И почему я не удивлен? Эта дамочка просто не может быть какой-нибудь заурядной «Ивановной» или «Петровной». Хотя в русской истории хватает царей со столь простонародными именами, среди нынешней скороспелой аристократии как-то подобные имена не приживаются.
— Изложите проблему, а я посмотрю, смогу ли вам помочь.
Гости переглянулись. Признаться, я ожидал, что говорить в итоге будет всё же женщина, она в этом тандеме явно лидирует. Ошибся.
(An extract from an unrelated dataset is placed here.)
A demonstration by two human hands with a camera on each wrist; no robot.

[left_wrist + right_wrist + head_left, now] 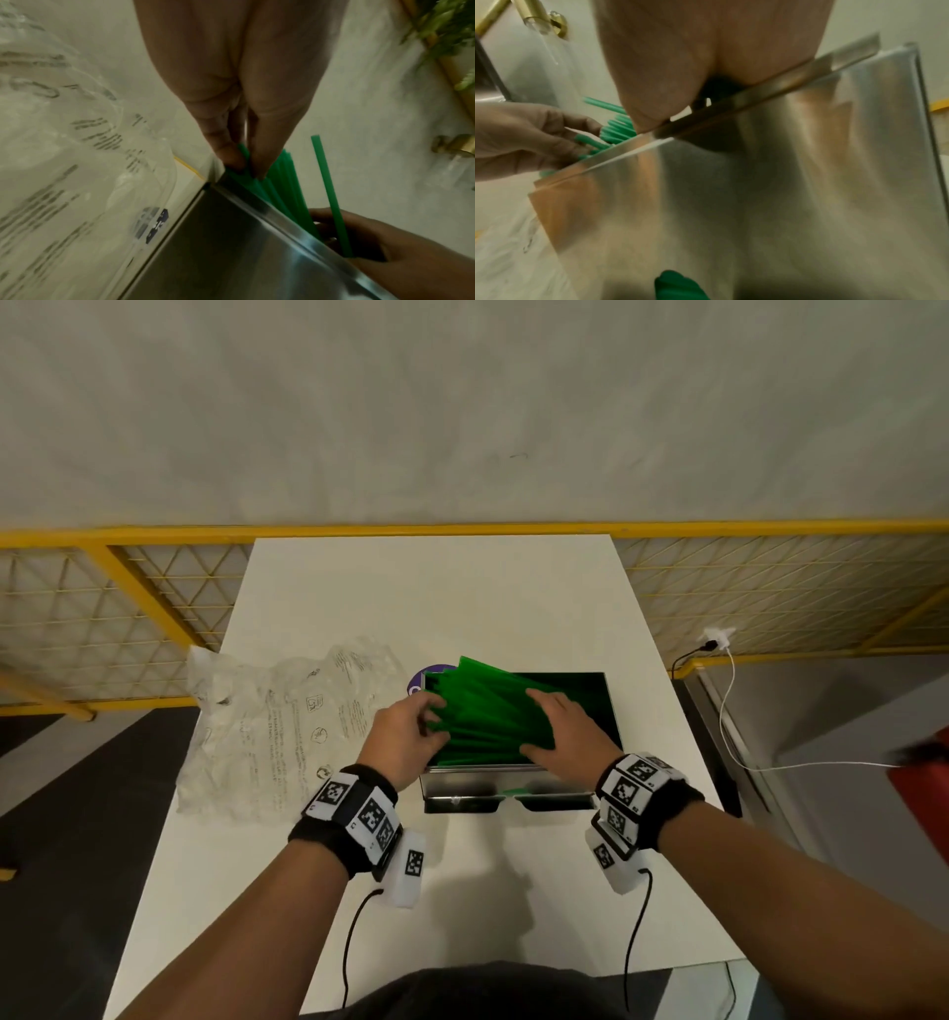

— Прежде я хотел бы уточнить, — он помялся, словно собираясь сказать непристойность в приличном обществе, — правильно ли я понимаю, что вы оказываете услуги розыска с использованием… нетрадиционных способов?
— Если вы имеете в виду экстрасенсорику, то вы правы. В какой-то мере. Мы не разглашаем наших методов, но, как правило, добиваемся результата. Что у вас пропало?
Он поморщился.
— К сожалению, не «что», а «кто». Пропала моя… наша дочь.
— Вот как? — я поудобнее устроился в кресле, давая понять, что готов к диалогу. — Тогда извольте подробности.
Оговорка от моего внимания не ускользнула, и теперь стало понятно, почему, при явно ведомом положении в семье, именно Владимир Викторович сейчас будет давать информацию и вести торг, а его супруга сохранит статус стороннего наблюдателя. Дочь, очевидно, не её.
— Её зовут Елена. Елена Владимировна Друзова. Ей восемнадцать лет. Три дня назад она ушла из дома.
Он замолчал, словно сказанное всё объясняло. С моей точки зрения, объясняло многое — совершеннолетие, переходный возраст (сам недавно из него вышел, знаю, что говорю), вероятные трения с мачехой, да и отец не производит впечатления душевного человека. Девочка ощутила себя взрослой и сбежала при первой же возможности… может, прихватив содержимое папиного сейфа, может просто так, на одних романтических настроениях. Бывает.